How to Write a Persuasive Essay

A persuasive essay is a piece of writing that should convince the reader of a particular idea, most often the one in which you believe. Your theme can be based on your point of view about anything. The difference between a persuasive and an argumentative essay is that the second is based on facts, but other must convince the reader of something, there may be opinions or eesssmotions. Everyone should be able to write such essays because this skill can be useful for writing a petition against malnutrition in schools, and for writing a letter to the chief about raising your salary.

Preparation Step-by-Step

Carefully read the assignment. As a rule, such an essay is written on the instructions of the teacher:

  • Pay attention to the words that will help you understand what kind of essay should be. If the phrase “personal experience” or “personal observations” occurs in the assignment, be aware that you can use your beliefs to support the arguments.
  • If the words “protect” or “prove” are found in the text, it means that you need to write an argumentative essay in which only facts will be important.
  • If you are not sure what is expected of you, ask the teacher.

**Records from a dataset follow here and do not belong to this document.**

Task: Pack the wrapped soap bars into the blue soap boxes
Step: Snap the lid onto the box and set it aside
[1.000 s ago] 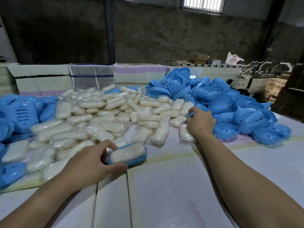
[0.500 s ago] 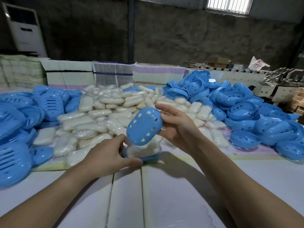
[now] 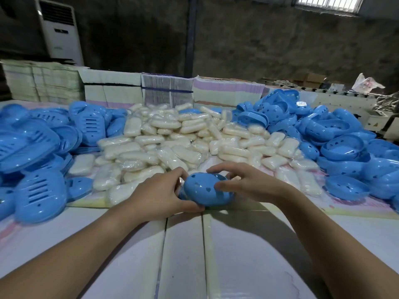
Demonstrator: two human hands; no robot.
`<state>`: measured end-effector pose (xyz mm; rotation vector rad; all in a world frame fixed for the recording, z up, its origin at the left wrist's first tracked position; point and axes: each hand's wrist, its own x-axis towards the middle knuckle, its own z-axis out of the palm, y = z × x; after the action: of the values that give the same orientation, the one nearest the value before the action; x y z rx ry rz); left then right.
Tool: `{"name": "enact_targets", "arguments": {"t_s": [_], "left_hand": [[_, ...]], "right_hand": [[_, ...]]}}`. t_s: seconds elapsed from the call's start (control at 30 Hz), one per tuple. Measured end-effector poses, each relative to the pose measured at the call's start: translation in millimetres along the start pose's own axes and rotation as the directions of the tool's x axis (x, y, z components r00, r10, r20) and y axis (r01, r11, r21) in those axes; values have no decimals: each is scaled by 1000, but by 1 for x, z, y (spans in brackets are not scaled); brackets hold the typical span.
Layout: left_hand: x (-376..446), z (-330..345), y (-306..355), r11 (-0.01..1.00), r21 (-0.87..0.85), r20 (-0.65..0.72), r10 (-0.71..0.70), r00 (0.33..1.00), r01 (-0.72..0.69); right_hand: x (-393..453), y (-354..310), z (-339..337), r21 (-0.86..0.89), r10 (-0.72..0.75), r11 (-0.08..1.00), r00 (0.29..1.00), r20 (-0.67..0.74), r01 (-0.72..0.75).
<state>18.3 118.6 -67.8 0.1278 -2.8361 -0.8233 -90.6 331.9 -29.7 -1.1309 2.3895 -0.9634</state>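
Observation:
A closed blue soap box (image 3: 206, 189) with small holes in its domed lid sits on the white table in front of me. My left hand (image 3: 158, 198) grips its left end, thumb under the front edge. My right hand (image 3: 244, 183) holds the right end, fingers curled over the lid's far side and thumb on top. The soap inside is hidden. Behind lies a heap of wrapped white soap bars (image 3: 172, 145). Blue lids with slots (image 3: 38, 190) pile up on the left, and blue perforated box halves (image 3: 343, 147) on the right.
White board sheets (image 3: 183, 255) cover the table near me. Stacks of flat cartons (image 3: 166, 91) line the far edge. A standing air conditioner (image 3: 59, 31) is at the back left, and machinery (image 3: 384, 113) at the far right.
My right hand brought the perforated blue half from the right pile and set it down over the soap in the tray. Both hands now hold the closed box.

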Motion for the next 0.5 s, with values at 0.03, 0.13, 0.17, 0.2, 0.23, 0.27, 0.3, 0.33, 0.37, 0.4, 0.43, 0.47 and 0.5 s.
{"name": "enact_targets", "arguments": {"t_s": [0.03,0.13,0.17,0.2,0.23,0.27,0.3,0.33,0.37,0.4,0.43,0.47,0.5], "left_hand": [[0,0,0,1000,-12,1,-2,1000,2],[0,-1,-1,998,-64,12,-11,1000,11],[0,-1,-1,997,-80,23,-7,1000,9],[0,-2,-2,996,-93,36,-1,999,5],[1,-2,-3,995,-99,45,5,999,0],[1,-3,-3,995,-102,53,12,999,-6],[1,-3,-4,994,-105,59,20,998,-14],[2,-4,-5,994,-107,64,29,998,-22],[2,-4,-5,994,-110,69,36,997,-29],[2,-4,-6,993,-112,72,42,997,-34],[1,-4,-6,993,-116,75,46,996,-37],[1,-4,-6,992,-119,79,49,996,-39],[1,-4,-6,992,-119,85,52,995,-42]], "right_hand": [[0,2,1,-67,-13,998,1000,26,15],[-1,6,3,-149,-69,986,998,15,70],[0,7,4,-172,-104,980,995,-6,102],[2,7,6,-196,-136,972,990,-21,130],[3,6,7,-214,-156,966,987,-26,146],[4,5,8,-228,-162,962,986,-27,152],[5,4,9,-243,-164,958,986,-25,153],[5,3,10,-259,-168,953,986,-20,157],[5,3,11,-273,-176,947,984,-10,167],[5,2,13,-281,-188,942,982,6,182],[5,1,15,-285,-201,938,979,20,198],[5,0,18,-288,-211,934,977,29,210],[7,-1,20,-294,-219,930,975,32,219]]}}
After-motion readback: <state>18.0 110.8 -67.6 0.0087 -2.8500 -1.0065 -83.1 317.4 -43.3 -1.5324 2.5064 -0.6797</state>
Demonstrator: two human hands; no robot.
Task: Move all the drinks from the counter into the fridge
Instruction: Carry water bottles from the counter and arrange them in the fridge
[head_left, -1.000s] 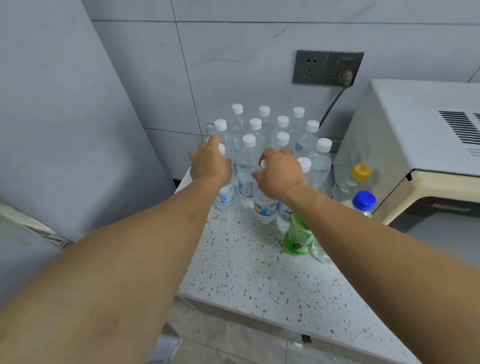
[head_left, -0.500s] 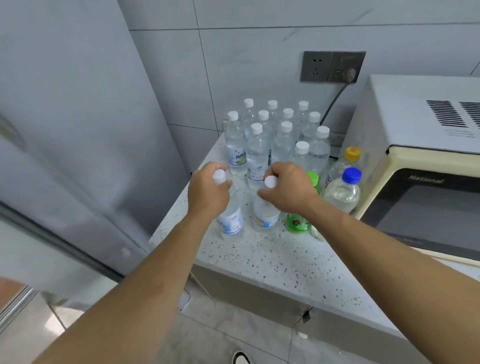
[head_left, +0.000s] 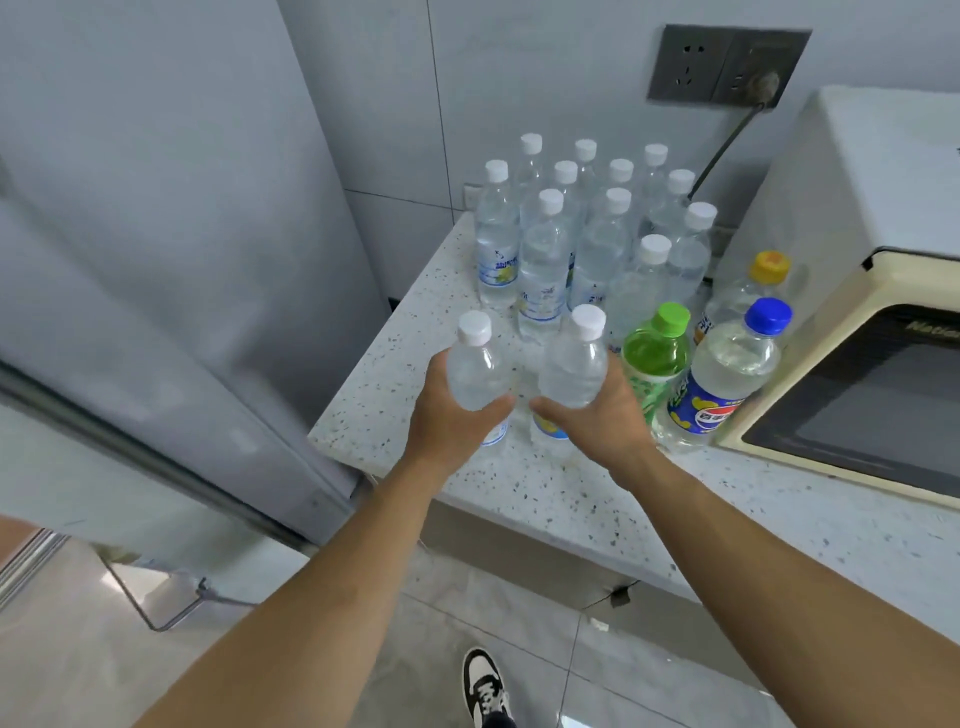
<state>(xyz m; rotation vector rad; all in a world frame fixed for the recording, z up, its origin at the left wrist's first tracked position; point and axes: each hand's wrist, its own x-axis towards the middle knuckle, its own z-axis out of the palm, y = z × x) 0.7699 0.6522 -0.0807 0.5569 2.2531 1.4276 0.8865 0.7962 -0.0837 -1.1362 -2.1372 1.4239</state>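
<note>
The left hand grips a clear plastic water bottle with a white cap, its fingers curled round the lower body so that the shoulder and cap stand above them, tilted a little to the left. The right hand grips a second clear white-capped water bottle the same way, the thumb wrapped across the near side of the body and the cap leaning slightly right. The two held bottles are just beside each other, over the near left part of the speckled white stone counter; whether their bases touch the surface cannot be told.

Farther back on the counter stands a tight cluster of clear white-capped water bottles, against the grey tiled wall. To the right of the held bottles stand a green bottle with a green cap, a clear bottle with a blue cap and a blue-and-yellow label and, behind it, a clear bottle with a yellow cap, all just beside a cream microwave oven. To the left rises the grey fridge.
</note>
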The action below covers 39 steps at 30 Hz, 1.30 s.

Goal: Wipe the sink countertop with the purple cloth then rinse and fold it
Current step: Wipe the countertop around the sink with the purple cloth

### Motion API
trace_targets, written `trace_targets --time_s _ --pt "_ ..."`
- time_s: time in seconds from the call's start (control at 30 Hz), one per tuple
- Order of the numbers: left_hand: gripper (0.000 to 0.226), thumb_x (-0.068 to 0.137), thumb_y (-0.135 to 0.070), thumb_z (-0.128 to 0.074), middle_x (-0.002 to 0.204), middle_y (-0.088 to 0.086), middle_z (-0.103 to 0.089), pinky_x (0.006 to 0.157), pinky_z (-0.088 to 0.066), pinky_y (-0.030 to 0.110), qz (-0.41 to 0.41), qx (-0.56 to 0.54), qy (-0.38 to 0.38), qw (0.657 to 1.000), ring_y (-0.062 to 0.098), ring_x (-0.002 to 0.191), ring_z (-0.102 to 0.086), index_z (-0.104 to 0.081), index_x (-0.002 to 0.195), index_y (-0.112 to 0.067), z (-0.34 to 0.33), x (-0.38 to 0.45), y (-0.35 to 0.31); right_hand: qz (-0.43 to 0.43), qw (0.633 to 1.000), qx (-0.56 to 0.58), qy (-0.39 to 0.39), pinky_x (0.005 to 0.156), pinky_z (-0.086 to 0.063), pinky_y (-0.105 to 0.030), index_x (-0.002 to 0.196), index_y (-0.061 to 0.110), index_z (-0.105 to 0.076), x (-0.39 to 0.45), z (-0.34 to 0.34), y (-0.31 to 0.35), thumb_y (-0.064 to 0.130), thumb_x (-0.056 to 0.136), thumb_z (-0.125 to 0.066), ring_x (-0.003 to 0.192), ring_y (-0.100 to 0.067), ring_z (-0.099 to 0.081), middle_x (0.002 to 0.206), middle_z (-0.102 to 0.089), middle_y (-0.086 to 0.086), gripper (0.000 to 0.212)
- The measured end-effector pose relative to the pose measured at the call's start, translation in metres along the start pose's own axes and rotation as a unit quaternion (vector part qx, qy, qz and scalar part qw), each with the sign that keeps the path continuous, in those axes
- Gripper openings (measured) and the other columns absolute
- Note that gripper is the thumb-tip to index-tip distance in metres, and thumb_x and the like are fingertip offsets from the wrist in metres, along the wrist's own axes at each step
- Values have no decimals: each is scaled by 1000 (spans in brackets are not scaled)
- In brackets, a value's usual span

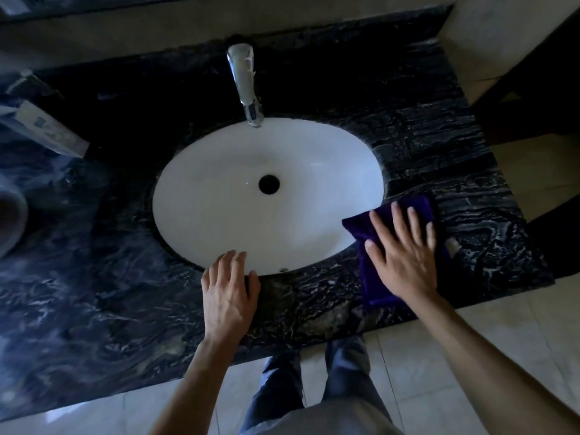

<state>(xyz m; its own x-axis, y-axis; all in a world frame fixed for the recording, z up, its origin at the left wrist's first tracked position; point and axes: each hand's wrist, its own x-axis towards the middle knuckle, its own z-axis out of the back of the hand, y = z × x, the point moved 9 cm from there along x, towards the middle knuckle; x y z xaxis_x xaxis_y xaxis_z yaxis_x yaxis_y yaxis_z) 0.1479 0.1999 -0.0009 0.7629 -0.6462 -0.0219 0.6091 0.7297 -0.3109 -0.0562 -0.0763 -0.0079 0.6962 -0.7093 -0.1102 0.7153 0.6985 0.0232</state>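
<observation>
The purple cloth [370, 287] lies folded flat on the black marble countertop [455, 171], just right of the white oval sink [238, 215]. My right hand [405, 255] presses flat on top of the cloth with its fingers spread. My left hand [227, 293] rests on the front counter edge by the sink rim, fingers apart and holding nothing. A chrome faucet [244, 86] stands behind the basin, with no water running.
A white box or packet [47, 130] lies at the counter's left back, and a pale rounded object [9, 221] sits at the far left edge. A tiled wall corner [502, 36] closes the right back. Pale floor tiles [470, 356] lie below the counter's front edge.
</observation>
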Motion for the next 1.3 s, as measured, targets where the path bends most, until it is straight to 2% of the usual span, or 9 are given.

Give yourself time. If you have such an opportunity, consider the arguments that you should to defend. Hurry will only prevent you. Give yourself time to brainstorm, write and test.

Start writing as soon as possible. In such case, you will have a time reserve if something goes wrong.

Consider the rhetorical situation with five basic elements: the text (that is, the composition), the author (you), the readers, the purpose of the message and the environment (situation):

  • The text should be understandable and reasoned (it is possible to include opinions if it is not forbidden).
  • You will need to examine the topic, clearly formulate the main points of the statement and reinforce them with facts that do not distort reality.
  • The purpose of the message is to convince readers that your point of view is correct.

Remember what should be included in the essay. If only the text of the assignment does not indicate something different, you will need to write an essay on the classical scheme:

  • In this type of essay, rhetorical persuasion tools are used. You will have the opportunity to address emotions, not just logic and proven facts.
  • Use a variety of justifications, but very carefully. The most persuasive is accurate data, facts and other types of information are difficult to counter something.
  • In the persuasive essay, exact formulations are usually given, and the side to which the author adheres is unambiguous. This allows the reader to understand from the very beginning what you are trying to convey to him.

Think about your audience. What seems persuasive to one will not convince the other. It’s important to think who your target audience is. Of course, your teacher will be the main reader, but you should think about who else your arguments seem persuasive.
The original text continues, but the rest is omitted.